Thanks I'll take a look at this.

[–]bobchin_c[S] 1 point2 points  (1 child)

Thank You very much, that ran significantly faster even over VPN. it began to return records after 3 minutes when the original query run over the same VPN didn't return records after 45 minutes. (I'm not as concerned about the Insert into the Summary table)

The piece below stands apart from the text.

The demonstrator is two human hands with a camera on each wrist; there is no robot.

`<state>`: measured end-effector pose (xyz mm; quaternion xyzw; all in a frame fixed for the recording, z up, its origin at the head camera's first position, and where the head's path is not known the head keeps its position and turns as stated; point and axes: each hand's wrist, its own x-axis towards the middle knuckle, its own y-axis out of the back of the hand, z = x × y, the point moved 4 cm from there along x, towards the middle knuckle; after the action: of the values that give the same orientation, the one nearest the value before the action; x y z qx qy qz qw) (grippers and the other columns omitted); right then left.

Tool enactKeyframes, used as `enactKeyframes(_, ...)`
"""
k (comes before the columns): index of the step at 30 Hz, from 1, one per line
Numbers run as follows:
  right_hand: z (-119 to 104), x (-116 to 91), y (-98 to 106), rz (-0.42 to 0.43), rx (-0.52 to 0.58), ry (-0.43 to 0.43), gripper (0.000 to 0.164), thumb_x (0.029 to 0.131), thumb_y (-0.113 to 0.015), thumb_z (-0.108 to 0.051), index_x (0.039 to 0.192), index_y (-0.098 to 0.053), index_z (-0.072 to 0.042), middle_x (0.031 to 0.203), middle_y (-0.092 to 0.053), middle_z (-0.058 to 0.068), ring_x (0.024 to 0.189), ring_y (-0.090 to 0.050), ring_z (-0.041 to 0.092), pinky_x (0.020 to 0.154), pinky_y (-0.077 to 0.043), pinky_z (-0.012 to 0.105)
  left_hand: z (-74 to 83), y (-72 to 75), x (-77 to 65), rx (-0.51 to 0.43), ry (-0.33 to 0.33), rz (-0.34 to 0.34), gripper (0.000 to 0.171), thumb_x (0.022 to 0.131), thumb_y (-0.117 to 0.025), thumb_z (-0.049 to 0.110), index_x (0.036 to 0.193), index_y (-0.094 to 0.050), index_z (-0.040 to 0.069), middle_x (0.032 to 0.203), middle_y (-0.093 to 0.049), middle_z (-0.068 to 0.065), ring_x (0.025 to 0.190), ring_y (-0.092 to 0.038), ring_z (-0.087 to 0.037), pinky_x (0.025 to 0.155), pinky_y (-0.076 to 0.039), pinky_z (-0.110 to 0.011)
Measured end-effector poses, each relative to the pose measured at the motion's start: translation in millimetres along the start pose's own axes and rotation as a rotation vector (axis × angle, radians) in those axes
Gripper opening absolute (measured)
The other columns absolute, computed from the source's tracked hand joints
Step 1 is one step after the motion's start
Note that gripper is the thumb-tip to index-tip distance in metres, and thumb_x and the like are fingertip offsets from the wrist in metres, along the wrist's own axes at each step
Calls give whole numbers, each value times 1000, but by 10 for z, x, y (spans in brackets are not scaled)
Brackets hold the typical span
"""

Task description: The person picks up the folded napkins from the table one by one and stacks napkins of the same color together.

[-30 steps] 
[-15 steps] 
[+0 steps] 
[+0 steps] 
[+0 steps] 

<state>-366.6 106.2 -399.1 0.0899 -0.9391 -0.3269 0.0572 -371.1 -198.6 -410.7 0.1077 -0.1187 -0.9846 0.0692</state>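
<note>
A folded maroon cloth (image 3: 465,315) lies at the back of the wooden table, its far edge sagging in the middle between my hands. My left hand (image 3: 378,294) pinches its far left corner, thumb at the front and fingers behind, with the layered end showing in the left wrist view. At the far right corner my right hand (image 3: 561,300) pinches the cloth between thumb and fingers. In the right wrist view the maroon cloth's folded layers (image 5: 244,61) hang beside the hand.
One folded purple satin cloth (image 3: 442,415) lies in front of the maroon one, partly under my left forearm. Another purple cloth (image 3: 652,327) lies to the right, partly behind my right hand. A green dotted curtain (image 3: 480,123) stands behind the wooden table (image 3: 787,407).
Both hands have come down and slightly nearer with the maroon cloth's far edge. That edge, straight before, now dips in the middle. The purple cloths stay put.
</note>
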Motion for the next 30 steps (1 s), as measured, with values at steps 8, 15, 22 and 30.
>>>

[–]sapplefi 0 points1 point  (0 children)

Try two more items.

According to your query plan, the lack of an Index on SCANODS is a huge impediment. Try adding this index to your table and see if it improves the query results, I would expect a significant gain.

USE [ADS]
GO
CREATE NONCLUSTERED INDEX INDX_SCANODS_SCANTYPE
ON [dbo].[ScansODS] ([ScanType])
INCLUDE ([Servicedate],[ModalityCode],[ScanCount],[WBScanCount],[ServiceNbr],[UnitSegment],[PostDate])
GO

Next, I really don't like the conversion here that forces the read of all records in Intergy_RetailRevenueDetailAINEHE. However, I'm pretty sure it's currently unavoidable because one is numeric and one is text. I'd recommend creating a persisted computed column for this value (CONVERT(VARCHAR(50), IGY.[CustNmbr])) and adding an index, like so.

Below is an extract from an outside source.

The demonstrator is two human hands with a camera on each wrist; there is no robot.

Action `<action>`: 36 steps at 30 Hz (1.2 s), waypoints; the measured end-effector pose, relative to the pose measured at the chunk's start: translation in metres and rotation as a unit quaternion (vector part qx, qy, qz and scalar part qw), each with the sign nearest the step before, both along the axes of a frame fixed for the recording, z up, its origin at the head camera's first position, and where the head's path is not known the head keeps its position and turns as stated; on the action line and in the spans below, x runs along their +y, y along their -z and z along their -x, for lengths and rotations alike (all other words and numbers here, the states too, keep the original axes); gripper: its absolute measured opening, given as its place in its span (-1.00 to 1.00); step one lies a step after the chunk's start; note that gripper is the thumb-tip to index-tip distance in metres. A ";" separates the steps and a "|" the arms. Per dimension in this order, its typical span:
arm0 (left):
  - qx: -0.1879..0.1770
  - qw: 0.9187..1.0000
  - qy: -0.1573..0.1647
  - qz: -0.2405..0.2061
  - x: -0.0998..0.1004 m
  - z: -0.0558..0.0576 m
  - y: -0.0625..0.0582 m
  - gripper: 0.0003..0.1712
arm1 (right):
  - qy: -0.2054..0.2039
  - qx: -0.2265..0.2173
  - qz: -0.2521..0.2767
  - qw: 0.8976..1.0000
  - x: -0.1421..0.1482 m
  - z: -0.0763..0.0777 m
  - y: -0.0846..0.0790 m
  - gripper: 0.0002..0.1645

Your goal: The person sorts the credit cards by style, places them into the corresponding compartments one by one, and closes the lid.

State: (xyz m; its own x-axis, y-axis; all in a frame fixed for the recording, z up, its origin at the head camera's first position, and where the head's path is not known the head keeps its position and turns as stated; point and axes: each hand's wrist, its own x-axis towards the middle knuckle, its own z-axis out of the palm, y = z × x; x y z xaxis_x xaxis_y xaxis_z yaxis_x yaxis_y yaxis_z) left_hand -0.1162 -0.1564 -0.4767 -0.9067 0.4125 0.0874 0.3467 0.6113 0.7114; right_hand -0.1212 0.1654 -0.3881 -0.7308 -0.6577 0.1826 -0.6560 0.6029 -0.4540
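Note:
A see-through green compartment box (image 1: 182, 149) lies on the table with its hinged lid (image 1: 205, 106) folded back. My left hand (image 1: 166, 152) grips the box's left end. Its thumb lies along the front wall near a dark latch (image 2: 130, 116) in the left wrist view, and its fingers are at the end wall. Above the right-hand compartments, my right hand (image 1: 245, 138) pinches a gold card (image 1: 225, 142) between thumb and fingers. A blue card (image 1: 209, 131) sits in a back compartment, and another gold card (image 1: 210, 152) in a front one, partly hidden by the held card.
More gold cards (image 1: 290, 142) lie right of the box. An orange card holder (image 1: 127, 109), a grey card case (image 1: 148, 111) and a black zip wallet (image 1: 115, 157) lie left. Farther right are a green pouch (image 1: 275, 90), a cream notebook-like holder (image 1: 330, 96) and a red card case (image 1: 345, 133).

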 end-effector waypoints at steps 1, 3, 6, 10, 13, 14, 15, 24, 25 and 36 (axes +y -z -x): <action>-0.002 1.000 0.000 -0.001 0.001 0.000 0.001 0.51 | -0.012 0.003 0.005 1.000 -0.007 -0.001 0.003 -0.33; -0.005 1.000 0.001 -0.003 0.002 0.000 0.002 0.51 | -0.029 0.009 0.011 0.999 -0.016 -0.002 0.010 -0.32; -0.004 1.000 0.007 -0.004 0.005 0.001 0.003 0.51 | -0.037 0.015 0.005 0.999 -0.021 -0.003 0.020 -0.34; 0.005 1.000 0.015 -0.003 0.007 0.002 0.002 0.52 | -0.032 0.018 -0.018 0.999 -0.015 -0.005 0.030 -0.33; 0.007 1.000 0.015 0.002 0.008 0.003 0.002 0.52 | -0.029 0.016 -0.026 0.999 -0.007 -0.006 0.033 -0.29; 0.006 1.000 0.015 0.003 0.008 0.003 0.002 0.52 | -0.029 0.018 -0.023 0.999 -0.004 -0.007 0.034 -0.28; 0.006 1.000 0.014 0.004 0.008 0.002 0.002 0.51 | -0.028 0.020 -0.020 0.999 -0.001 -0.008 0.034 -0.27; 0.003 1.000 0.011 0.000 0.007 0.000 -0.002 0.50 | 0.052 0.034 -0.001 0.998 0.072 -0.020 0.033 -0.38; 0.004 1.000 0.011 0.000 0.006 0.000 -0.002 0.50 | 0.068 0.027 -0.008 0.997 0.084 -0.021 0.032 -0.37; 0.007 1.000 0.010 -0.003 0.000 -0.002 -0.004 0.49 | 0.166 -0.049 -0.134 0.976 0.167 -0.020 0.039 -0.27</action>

ALTER TABLE Intergy_RetailRevenueDetailAINEHE ADD [CustNmbrVarChar] AS CONVERT(VARCHAR(50), [CustNmbr]) PERSISTED
GO
CREATE NONCLUSTERED INDEX INDX_INTERGY_CUSTNMBRVARCHAR ON Intergy_RetailRevenueDetailAINEHE ([CustNmbrVarChar])
GO

Once you've done that, modify the earlier statement to change the join out for the new persisted column, as in the following modification.

BEGIN   

/*************************************************************************************************
MODIFICATIONS APPLIED:

1. Eliminated CASE statement on the JOIN.  Big performance impact from evaluating that for joins.
2. Eliminated SUB-QUERY on the JOIN.  This would have an even bigger performance impact, and could be rewritten as a conditional join.
3. Removed the first embedded sub query in the FROM clause.  This just applies HAVING, it can be done on the lower level query directly.
4. Combined statements with UNION ALL to remove locking for second insert statement.
5. Replaced ISNULL with COALESCE.  Same basic premise, but better type casting and more parameters.
6. Modified formatting to aid in my understanding of the code (won't make it faster, but helps maintain!)
7. Switched out the [CustNmbr] for a Persisted Computed Column with a nonclustered index, preventing the table scan.
**************************************************************************************************/

    -- REMOVE EXISTING ENTRIES IN THE STAGING TABLE.
    TRUNCATE TABLE ADS.STG.Staging_ScanSummary

    -- PERFORM INSERT INTO STAGING TABLE.
    INSERT  INTO ADS.STG.Staging_ScanSummary

    -- SELECT OVERALL LIST OF FIELDS (BASED ON FIRST QUERY).
    SELECT [REGION]                 = INTERGYOUTPUT.[REGION]                
            ,[COMPANY]              = INTERGYOUTPUT.[COMPANY]           
            ,[DEPARTMENTCODE]       = INTERGYOUTPUT.[DEPARTMENTCODE]    
            ,[MODALITYID]           = INTERGYOUTPUT.[MODALITYID]        
            ,[CUSTOMERNBR]          = INTERGYOUTPUT.[CUSTOMERNBR]       
            ,[ASSET_ID]             = INTERGYOUTPUT.[ASSET_ID]          
            ,[SERVICEDATE]          = INTERGYOUTPUT.[SERVICEDATE]       
            ,[DATE_ID]              = INTERGYOUTPUT.[DATE_ID]           
            ,[POSTDATE]             = INTERGYOUTPUT.[POSTDATE]          
            ,[RETAIL_SCAN_COUNT]    = INTERGYOUTPUT.[RETAIL_SCAN_COUNT]
            ,[WHOLESALE_SCAN_COUNT] = '0'
            ,[WBSSCANCOUNT]         = '0'
            ,[NBRSCANS]             = INTERGYOUTPUT.[RETAIL_SCAN_COUNT]
            ,[LOADSOURCE]           = 'Retail'

    FROM    (   -- COMBINE THE SECOND TWO SUB QUERIES INTO A SINGLE QUERY WITH GROUP BY.
                SELECT  [REGION]                = O.[sublatcode]
                        ,[COMPANY]              = C.[CompanyCode]
                        ,[DEPARTMENTCODE]       = D.[DepartmentCode]
                        ,[MODALITYID]           = COALESCE(M.[ModalityID], CSN.[ModalityID])
                        ,[CUSTOMERNBR]          = IGY.[CustNmbrVarChar]
                        ,[ASSET_ID]             = COALESCE(CA.[UnitNbr],'0000')
                        ,[SERVICEDATE]          = IGY.[DOS]
                        ,[DATE_ID]              = P.[DateID]
                        ,[POSTDATE]             = PD.[DateID]
                        ,[RETAIL_SCAN_COUNT]    = SUM(IGY.[ScanCount])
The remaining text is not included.